0、振り返るとセミの鳴き声とカメムシの臭さ
今から数年前のことだった。
田舎に住んでいた俺は、都会というものに無性に憧れた。
ネオン、喧騒、人、乗り物、建造物。
田舎にそういうものがなかったからかもしれない。
もしかしたら子供の好奇心だったのかもしれない。
どちらにしろ、俺は都会に憧れていた。
田舎には、何も無い。
正確にいうと、あるにはあるが不便だ。
コンビニ1つにしろ、何十分先を探す羽目になる。
何しろバスが1時間に1本のペースでしか運行していないし。
とにかく不便だった。
移動手段はもっぱら自転車か徒歩。
学生なんてそんなもんなのだろうか。
でも俺はそんな生活に嫌気がさしていた。
「−いつかこの街を出たい−」
いつしかその思いは強く、強くなっていっていた。
0、振り返るとセミの鳴き声とカメムシの臭さ
その日も、晴れていた。
俺の住んでいる地域は比較的海抜の高いところにある。
夏になれば一面緑、緑、緑。
冬になったらなったで真っ白以外の色がないところだった。
こういう風景だけなら涼しく過ごしやすい土地を想像しがちだが、実際はそうではない。
辺りを山々に囲まれている為、非常に盆地に近い。
夏の最高気温はゆうに30度を突破するし、記憶が確かならその夏の最高気温は35度だった。
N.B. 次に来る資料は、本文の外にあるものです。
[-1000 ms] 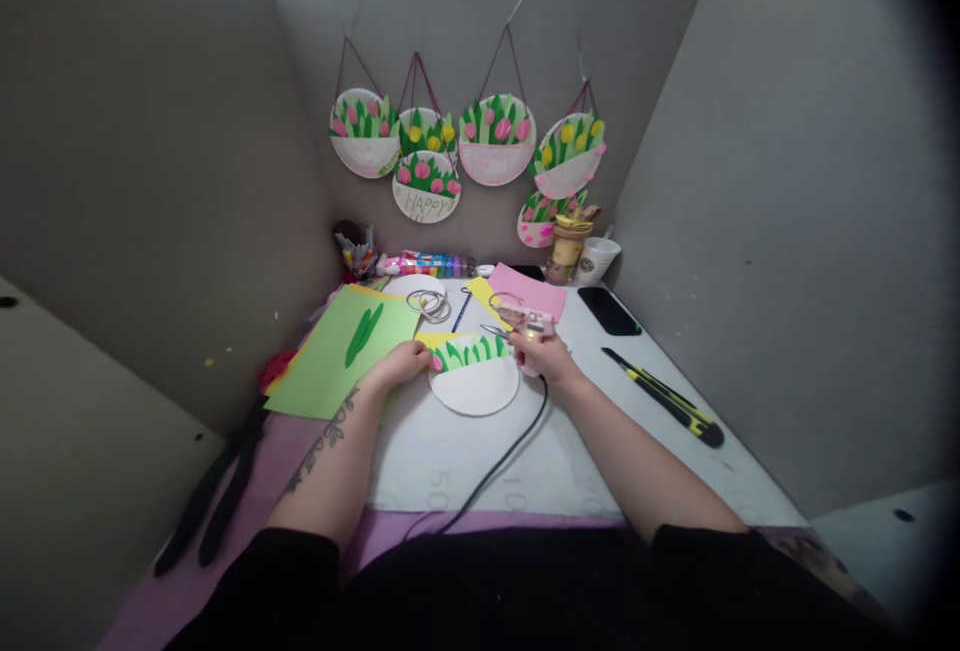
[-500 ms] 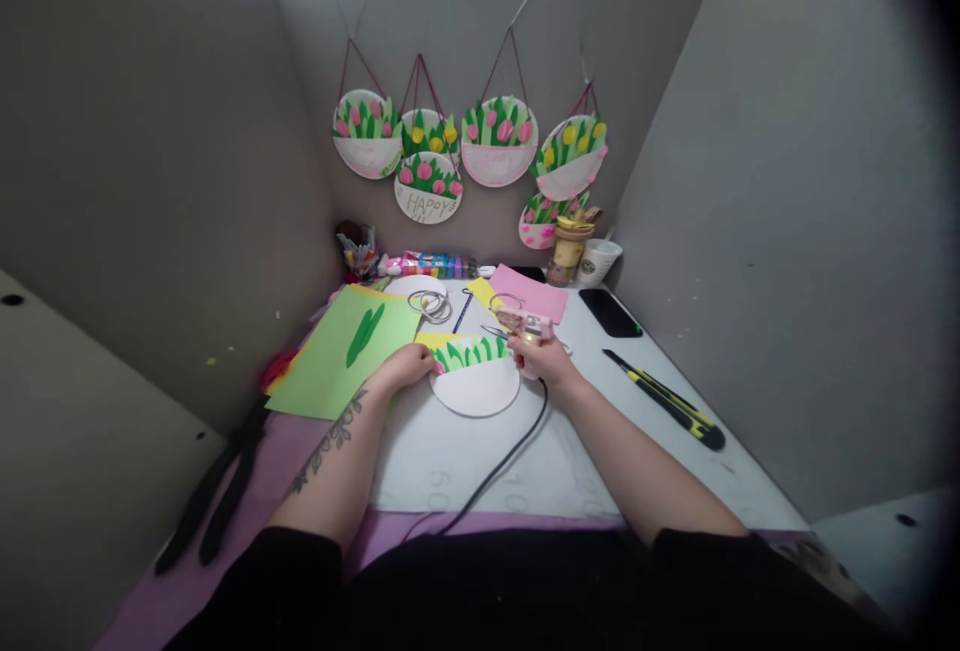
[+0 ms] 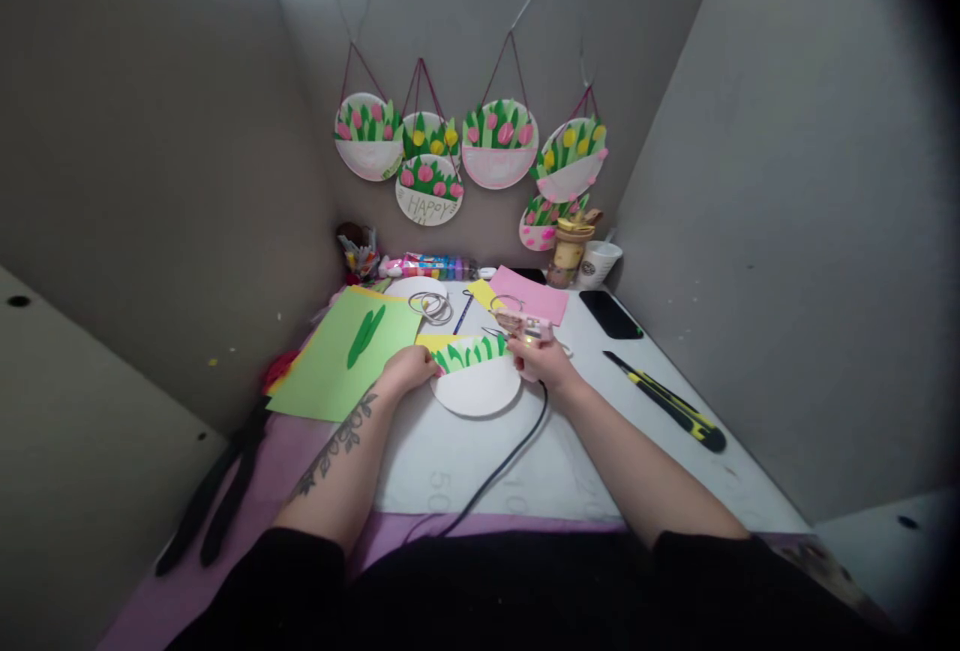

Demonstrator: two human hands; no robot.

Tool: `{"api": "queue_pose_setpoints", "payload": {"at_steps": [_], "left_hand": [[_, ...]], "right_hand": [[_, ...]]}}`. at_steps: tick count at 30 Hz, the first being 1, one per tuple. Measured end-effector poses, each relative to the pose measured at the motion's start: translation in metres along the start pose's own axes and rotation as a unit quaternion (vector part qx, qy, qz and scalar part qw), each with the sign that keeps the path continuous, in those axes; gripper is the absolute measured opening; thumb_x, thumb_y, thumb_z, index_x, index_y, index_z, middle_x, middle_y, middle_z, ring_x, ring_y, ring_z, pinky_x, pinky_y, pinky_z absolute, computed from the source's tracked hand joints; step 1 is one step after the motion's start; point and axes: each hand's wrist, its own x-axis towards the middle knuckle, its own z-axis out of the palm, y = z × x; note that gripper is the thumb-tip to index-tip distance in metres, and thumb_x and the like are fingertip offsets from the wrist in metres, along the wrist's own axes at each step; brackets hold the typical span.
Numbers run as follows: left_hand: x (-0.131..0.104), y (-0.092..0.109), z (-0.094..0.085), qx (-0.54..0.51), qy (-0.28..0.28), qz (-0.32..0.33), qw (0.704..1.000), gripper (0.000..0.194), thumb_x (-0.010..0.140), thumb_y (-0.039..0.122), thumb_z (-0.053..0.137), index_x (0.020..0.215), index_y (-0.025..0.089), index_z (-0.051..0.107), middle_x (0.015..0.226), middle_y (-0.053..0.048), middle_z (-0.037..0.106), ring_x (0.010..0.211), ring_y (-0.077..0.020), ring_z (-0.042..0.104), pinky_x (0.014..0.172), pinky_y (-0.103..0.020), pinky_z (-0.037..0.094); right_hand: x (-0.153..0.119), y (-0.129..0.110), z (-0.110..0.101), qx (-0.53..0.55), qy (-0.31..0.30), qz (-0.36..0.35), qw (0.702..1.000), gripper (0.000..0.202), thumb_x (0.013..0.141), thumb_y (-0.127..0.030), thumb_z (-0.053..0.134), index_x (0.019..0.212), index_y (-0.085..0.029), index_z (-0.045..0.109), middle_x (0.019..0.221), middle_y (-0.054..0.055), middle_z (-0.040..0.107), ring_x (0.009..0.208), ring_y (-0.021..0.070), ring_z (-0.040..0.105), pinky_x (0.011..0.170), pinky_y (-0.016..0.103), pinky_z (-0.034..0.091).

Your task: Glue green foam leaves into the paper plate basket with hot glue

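Note:
On the table before me lies a white paper plate pocket (image 3: 480,393) with light and dark green paper leaves (image 3: 471,355) along its top. My left hand (image 3: 411,368) is closed on the plate's upper left edge, and a small bit of pink paper shows at its fingertips. In my right hand (image 3: 541,363) is a pink glue gun (image 3: 531,327), held above the plate's upper right side with its nozzle pointing left. From its handle a black cord (image 3: 491,476) runs down toward the table's front edge.
Green paper sheets (image 3: 319,371) lie left, pink paper (image 3: 536,296) behind. A box cutter (image 3: 667,403) and a phone (image 3: 611,314) rest on the right. A wire coil (image 3: 431,307) and a pen (image 3: 464,312) lie behind the plate. Finished plate baskets (image 3: 500,166) hang on the back panel.
Both hands stay nearly in place. Less of the pink paper shows at my left fingertips, and the view has shifted slightly.

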Motion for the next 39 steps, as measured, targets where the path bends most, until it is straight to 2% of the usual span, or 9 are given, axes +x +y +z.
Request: {"api": "queue_pose_setpoints", "payload": {"at_steps": [10, 20, 24, 27, 29, 32, 35, 39], "left_hand": [[-0.003, 0.001, 0.006, -0.025, 0.047, -0.032, 0.998, 0.028, 0.071, 0.045, 0.065, 0.084, 0.02, 0.065, 0.091, -0.006, 0.071, 0.077, -0.0193, 0.061, 0.058, -0.025, 0.034], [-0.002, -0.004, 0.003, -0.085, 0.033, -0.029, 0.995, 0.029, 0.067, 0.047, 0.067, 0.074, 0.019, 0.065, 0.074, -0.002, 0.068, 0.067, -0.0175, 0.058, 0.052, -0.026, 0.031], [-0.004, -0.006, 0.002, -0.136, 0.054, -0.022, 0.989, 0.023, 0.069, 0.039, 0.066, 0.078, 0.017, 0.067, 0.073, -0.002, 0.068, 0.064, -0.0161, 0.057, 0.05, -0.024, 0.033], [-0.007, -0.008, -0.001, -0.206, 0.066, 0.025, 0.976, 0.018, 0.072, 0.023, 0.057, 0.081, 0.016, 0.071, 0.078, -0.003, 0.071, 0.069, -0.0158, 0.06, 0.058, -0.023, 0.041], [-0.008, -0.01, -0.005, -0.231, 0.038, 0.09, 0.968, 0.027, 0.069, 0.012, 0.05, 0.078, 0.016, 0.074, 0.081, -0.003, 0.073, 0.078, -0.0162, 0.063, 0.07, -0.023, 0.046], [-0.006, -0.013, -0.006, -0.196, 0.023, 0.159, 0.967, 0.04, 0.061, 0.003, 0.045, 0.076, 0.017, 0.078, 0.081, -0.004, 0.074, 0.083, -0.0171, 0.063, 0.081, -0.024, 0.047], [-0.001, -0.016, -0.003, -0.151, 0.042, 0.169, 0.973, 0.046, 0.057, 0.001, 0.043, 0.079, 0.018, 0.08, 0.083, -0.005, 0.073, 0.082, -0.0178, 0.063, 0.083, -0.026, 0.048], [0.008, -0.021, 0.006, -0.134, 0.035, 0.174, 0.975, 0.052, 0.053, -0.001, 0.04, 0.08, 0.016, 0.08, 0.086, -0.006, 0.072, 0.085, -0.0179, 0.062, 0.086, -0.026, 0.048]], "right_hand": [[0.006, 0.011, -0.001, -0.014, 0.01, 0.003, 1.0, 0.03, 0.065, -0.04, 0.074, 0.052, -0.018, 0.06, 0.049, 0.002, 0.06, 0.046, 0.0137, 0.053, 0.047, 0.027, 0.043], [0.004, 0.007, -0.001, -0.019, 0.02, -0.002, 1.0, 0.027, 0.066, -0.04, 0.074, 0.057, -0.018, 0.062, 0.05, 0.002, 0.061, 0.046, 0.014, 0.053, 0.048, 0.028, 0.043], [0.003, 0.005, 0.0, -0.005, 0.02, -0.002, 1.0, 0.026, 0.065, -0.04, 0.074, 0.058, -0.018, 0.062, 0.05, 0.002, 0.06, 0.046, 0.0137, 0.053, 0.048, 0.027, 0.043], [0.004, 0.005, 0.0, -0.003, 0.018, 0.001, 1.0, 0.027, 0.064, -0.04, 0.074, 0.057, -0.018, 0.061, 0.049, 0.001, 0.059, 0.046, 0.0136, 0.053, 0.047, 0.026, 0.042], [0.004, 0.004, -0.001, -0.006, 0.017, 0.004, 1.0, 0.026, 0.065, -0.04, 0.074, 0.059, -0.018, 0.061, 0.05, 0.001, 0.06, 0.046, 0.0137, 0.054, 0.046, 0.026, 0.042], [0.003, 0.003, -0.001, -0.008, 0.016, 0.009, 1.0, 0.025, 0.065, -0.04, 0.074, 0.061, -0.018, 0.062, 0.051, 0.001, 0.06, 0.046, 0.0136, 0.053, 0.046, 0.026, 0.042], [0.002, 0.0, 0.0, 0.0, 0.018, 0.013, 1.0, 0.027, 0.063, -0.041, 0.075, 0.06, -0.018, 0.061, 0.05, 0.001, 0.06, 0.046, 0.0134, 0.053, 0.046, 0.026, 0.041], [0.0, -0.003, 0.002, 0.013, 0.022, 0.019, 0.999, 0.029, 0.06, -0.041, 0.078, 0.058, -0.018, 0.06, 0.049, 0.0, 0.059, 0.046, 0.013, 0.052, 0.046, 0.026, 0.042]]}}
幸いなのはジリジリ照り付ける太陽も、木陰に入ってしまえばなんてことはないことぐらいだろうか。
何せ、家の前、横、後ろが山なのだから木陰なら申し分ないほどたくさんある。
夜になるとカブトムシやクワガタが網戸にぶつかってくることもしばしばあった。
今考えるととんでもないほど緑が多い地域だったのだろうと思う。
ただ、俺はそれが嫌いだった。
セミは五月蝿いだけ、どこにいくにしても不便。
遊ぶところも無く、行っても川か山かそこら辺。
公民館なんていう洒落たところもあったが、暑さに負けたときの避暑地になるという機能しかしていなかった。
そしてその地域で一番嫌いな「モノ」が
害虫である「カメムシ」様だった。
都会ではあまり目にしないであろうこの生物、詳しくは虫。
何が害虫なのかといったらその臭いだろう。
触れる、ただそれだけでこいつらは常識を逸脱した臭いを発する。
なんていったらいいのだろうか、ゴムの焼けた臭いが若葉の香りと混ざって発酵した臭いとでもいうのだろうか。
それはそれは形容し難い臭いだった。
ひとたび触れてしまえばその臭いはとれないし、外に干している洗濯物にもつく。
特に白い色がお好みらしい。
一度やったのが白いTシャツを確認せずに着てしまい、その日一日外出できずに軽く鬱になった覚えがある。
かといって部屋干ししていれば、どこから入ったのかまた付いている。
それぐらい厄介だった。
思春期真っ盛りだった俺にはこの世で2番目に嫌いなものだったかもしれない。
いや、大嫌いだった。間違いなく。
セミの鳴き声、カメムシの臭い、川のせせらぎ、木々が触れ合う音。
そんな中に囲まれてた俺は不幸だった。劇中の悲劇とでもいうべきか。
今思い返せば、一番幸せだったのかもしれないけれど。